Menggenggam tangan Junyo, Rasyad menoleh ke bawah, berjalan keluar dari lorong rumah sakit. "Dimana orang tuamu?" tanya Rasyad lembut. Mereka keluar setelah ia membayar dua plaster tersebut dan meminta data milik Toru tentunya. Tangan kecil Junyo menunjuk ke arah depan, tepat ke dua orang yang memanggil nama Junyo sejak tadi. "Baiklah, ayo kita kesana. Kamu harus meminta maaf karena sudah membuat Ibumu menangis."

"Aku akan meminta maaf pada Ayah dan Ibu, Paman."

"Nah, that's a good boy Junyo."

Melepas pegangan tangan, Rasyad membiarkan Junyo berlari untuk memeluk seorang perempuan yang terlihat masih sangat muda saat jarak mereka sudah sangat dekat. Lelaki yang melihatnya bersama Junyo mendekat kearahnya dan langsung memberikan pukulan keras di pipi Rasyad.

Terkejut? Jelas.

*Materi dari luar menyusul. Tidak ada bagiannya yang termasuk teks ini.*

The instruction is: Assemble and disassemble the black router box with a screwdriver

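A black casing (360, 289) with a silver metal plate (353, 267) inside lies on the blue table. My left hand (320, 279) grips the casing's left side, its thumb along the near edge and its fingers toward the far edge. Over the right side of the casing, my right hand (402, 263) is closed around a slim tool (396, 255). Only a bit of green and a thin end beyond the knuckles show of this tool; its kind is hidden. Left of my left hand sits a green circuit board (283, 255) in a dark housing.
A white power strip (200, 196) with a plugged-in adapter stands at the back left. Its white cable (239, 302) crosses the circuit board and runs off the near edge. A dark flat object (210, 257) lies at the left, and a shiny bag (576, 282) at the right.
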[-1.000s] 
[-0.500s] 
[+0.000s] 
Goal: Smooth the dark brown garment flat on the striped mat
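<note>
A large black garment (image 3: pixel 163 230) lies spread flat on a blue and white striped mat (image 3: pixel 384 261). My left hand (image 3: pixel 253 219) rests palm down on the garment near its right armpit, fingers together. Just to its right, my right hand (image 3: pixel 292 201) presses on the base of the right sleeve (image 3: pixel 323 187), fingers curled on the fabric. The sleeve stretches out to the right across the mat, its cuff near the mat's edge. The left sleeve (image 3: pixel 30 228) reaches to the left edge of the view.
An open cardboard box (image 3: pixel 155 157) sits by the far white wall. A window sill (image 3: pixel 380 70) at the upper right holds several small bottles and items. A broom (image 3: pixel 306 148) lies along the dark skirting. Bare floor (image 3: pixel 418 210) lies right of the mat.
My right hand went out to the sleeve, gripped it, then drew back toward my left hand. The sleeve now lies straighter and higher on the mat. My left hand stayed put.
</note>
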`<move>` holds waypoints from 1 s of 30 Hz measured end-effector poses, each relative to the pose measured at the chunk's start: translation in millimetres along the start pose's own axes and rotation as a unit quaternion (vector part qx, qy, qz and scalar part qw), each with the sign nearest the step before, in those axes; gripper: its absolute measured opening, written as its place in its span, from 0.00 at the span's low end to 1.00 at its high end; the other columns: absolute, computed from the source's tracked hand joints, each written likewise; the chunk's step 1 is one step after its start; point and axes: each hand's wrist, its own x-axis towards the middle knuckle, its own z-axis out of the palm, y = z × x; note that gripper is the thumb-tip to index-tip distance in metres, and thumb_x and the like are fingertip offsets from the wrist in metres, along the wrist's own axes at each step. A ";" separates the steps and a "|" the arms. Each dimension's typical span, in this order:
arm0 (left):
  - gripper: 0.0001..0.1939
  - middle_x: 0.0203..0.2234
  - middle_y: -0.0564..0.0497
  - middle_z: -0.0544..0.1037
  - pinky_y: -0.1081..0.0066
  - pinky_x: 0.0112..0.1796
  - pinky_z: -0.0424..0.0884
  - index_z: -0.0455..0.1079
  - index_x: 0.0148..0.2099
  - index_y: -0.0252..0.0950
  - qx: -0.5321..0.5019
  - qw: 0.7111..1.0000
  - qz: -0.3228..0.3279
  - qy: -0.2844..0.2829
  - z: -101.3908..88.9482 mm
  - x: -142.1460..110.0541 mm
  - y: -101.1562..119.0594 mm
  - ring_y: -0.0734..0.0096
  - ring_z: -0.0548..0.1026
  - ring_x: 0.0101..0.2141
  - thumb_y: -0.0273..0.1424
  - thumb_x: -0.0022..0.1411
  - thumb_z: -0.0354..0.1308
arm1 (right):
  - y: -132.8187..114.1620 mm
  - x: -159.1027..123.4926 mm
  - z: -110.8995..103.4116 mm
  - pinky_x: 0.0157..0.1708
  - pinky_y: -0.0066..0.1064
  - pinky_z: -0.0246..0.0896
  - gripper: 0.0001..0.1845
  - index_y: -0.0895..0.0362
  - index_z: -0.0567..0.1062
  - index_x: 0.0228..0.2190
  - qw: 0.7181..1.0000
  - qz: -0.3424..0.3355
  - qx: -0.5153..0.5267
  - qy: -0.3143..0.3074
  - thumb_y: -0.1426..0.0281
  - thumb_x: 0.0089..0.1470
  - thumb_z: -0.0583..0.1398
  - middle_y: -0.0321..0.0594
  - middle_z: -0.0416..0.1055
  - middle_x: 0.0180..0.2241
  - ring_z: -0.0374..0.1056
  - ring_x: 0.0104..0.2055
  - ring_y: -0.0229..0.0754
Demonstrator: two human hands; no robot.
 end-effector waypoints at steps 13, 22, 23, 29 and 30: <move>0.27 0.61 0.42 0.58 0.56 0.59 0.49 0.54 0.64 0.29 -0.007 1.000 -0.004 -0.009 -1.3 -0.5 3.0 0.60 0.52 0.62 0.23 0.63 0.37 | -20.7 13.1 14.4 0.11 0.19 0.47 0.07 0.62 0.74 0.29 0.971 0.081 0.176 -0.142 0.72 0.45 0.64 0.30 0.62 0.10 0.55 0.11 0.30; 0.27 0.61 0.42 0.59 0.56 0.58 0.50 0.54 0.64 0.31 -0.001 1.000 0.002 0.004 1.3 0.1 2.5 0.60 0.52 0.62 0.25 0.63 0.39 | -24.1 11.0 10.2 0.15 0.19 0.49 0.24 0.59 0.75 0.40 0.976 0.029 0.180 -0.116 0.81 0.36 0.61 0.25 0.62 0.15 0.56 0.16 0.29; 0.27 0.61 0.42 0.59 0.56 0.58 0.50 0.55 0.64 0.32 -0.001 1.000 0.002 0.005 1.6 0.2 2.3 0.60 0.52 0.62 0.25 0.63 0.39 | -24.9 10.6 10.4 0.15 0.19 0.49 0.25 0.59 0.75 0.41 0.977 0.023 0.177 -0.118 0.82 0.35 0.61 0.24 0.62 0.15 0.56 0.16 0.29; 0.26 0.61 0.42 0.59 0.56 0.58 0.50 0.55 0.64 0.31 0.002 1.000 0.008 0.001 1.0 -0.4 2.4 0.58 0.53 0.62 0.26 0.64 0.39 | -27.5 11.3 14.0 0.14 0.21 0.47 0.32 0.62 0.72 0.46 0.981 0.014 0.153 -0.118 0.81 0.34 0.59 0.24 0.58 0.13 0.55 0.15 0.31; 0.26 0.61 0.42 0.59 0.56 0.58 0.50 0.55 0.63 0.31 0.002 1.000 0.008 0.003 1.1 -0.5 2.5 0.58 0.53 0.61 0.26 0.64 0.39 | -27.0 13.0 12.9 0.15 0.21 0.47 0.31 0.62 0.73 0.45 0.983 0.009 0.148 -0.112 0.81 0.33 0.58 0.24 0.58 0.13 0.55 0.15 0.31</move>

Rasyad hanya menolong Junyo dan di hadiahi pukulan mentah di pipinya. Mengedipkan mata cepat, Rasyad tersenyum sinis. Ia tidak akan membalas. Itu yang ada di dalam pikirannya saat ini, walaupun begitu, semua orang bisa merasakan aura gelap menguar dari tubuh Rasyad.

"Sudah?" tanya Rasyad tenang. "Aku menolong Junyo yang terjatuh tadi, anak itu sendirian. Dan... oh, ya, sama-sama Tuan." Sarkas Rasyad menggunakan Bahasa Inggris. Menepis tangan lelaki yang sebelumnya mencengkram kerah turtle necknya.

"Ma-maaf!" ujar lelaki itu dengan membungkukkan punggungnya.

"Sudahlah, lainkali jaga anak kalian. dia masih sangat kecil."